The Gambia's security forces have taken over the headquarters of the electoral commission, its chairman says, as the country's president refuses to accept his loss in recent elections.
Alieu Momar Njai told the BBC that staff were barred from entering.
President Yahya Jammeh initially conceded defeat to Adama Barrow in a recent poll, before changing his mind.
Visiting West African leaders have met Mr Jammeh to try to persuade him to step down after 22 years in power.
"We hope and pray that he [Jammeh] accepts their advice and leaves office," Mr Njai said.
The head of regional bloc Ecowas, Marcel de Souza, would not rule out sending in troops.
"We have done it in the past," he told Radio France Internationale.
"We currently have troops in Guinea-Bissau with the Ecomib mission. We have had troops in Mali. And therefore it is a possible solution."
Mr Jammeh has questioned the validity of the count after the electoral commission changed some results, even though it insists the outcome was not affected.

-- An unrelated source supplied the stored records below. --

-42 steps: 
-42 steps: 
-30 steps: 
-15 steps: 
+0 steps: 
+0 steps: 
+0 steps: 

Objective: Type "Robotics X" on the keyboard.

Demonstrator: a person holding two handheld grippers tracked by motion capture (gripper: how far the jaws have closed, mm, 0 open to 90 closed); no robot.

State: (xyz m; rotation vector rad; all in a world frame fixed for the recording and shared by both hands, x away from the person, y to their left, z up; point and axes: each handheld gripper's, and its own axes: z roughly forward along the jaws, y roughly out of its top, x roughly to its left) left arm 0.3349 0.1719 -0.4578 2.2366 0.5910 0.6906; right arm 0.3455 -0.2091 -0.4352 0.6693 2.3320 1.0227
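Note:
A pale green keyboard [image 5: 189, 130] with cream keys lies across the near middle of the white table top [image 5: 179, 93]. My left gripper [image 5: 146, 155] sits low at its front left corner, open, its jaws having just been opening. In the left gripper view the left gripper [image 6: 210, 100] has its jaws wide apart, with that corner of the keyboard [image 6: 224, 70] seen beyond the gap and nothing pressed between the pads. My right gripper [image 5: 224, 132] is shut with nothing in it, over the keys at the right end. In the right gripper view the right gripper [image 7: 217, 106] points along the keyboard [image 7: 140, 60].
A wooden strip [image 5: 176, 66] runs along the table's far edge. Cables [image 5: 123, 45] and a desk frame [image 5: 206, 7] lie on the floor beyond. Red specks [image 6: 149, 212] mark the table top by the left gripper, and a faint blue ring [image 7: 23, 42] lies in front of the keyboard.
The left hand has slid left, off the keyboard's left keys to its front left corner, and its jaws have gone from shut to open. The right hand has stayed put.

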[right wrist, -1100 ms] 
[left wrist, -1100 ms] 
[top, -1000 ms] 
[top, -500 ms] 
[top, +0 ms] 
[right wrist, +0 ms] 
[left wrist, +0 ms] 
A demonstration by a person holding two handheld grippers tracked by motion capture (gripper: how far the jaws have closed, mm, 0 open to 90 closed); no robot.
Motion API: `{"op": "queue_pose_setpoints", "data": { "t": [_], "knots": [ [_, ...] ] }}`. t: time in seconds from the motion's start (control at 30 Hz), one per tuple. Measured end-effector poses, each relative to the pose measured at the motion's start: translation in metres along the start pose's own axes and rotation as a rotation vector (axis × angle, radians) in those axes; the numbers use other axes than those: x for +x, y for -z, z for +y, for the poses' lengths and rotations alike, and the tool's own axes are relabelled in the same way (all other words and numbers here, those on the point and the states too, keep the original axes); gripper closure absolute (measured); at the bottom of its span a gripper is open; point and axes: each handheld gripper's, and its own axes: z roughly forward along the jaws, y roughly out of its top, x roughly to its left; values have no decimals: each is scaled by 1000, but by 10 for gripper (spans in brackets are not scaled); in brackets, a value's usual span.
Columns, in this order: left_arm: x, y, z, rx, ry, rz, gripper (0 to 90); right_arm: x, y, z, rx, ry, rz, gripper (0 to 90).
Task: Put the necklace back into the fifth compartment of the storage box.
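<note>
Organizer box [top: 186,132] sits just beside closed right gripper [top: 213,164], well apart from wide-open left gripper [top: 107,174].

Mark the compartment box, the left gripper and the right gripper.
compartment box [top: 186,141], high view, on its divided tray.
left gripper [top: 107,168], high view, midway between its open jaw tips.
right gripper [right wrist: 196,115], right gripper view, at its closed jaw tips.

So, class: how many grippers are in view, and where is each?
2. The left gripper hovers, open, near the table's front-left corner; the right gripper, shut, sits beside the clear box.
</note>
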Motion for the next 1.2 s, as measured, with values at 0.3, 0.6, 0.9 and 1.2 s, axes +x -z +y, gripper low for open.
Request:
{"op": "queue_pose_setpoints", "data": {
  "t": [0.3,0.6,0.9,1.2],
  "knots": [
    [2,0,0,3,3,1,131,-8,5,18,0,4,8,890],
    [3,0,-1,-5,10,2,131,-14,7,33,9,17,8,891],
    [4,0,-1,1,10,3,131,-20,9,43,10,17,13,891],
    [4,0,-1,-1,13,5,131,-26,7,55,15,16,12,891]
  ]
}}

The commission said Mr Barrow obtained 222,708 votes (43.3%) compared with Mr Jammeh's 208,487 (39.6%). A third candidate, Mama Kandeh, won 89,768 votes (17.1%).
Mr Njai on Sunday defended the results and warned Mr Jammeh against a legal challenge.
"The election results were correct, nothing will change that," he said. "If it goes to court, we can prove every vote cast. The results are there for everyone to see."
The leaders of Nigeria, Ghana, Liberia and Sierra Leone are all in The Gambia for talks with Mr Jammeh.
Gambia's army chief Ousman Badjie has seemingly reversed a pledge of support for Mr Barrow, the AFP agency reported, arriving at talks wearing a badge featuring Mr Jammeh's face on his uniform.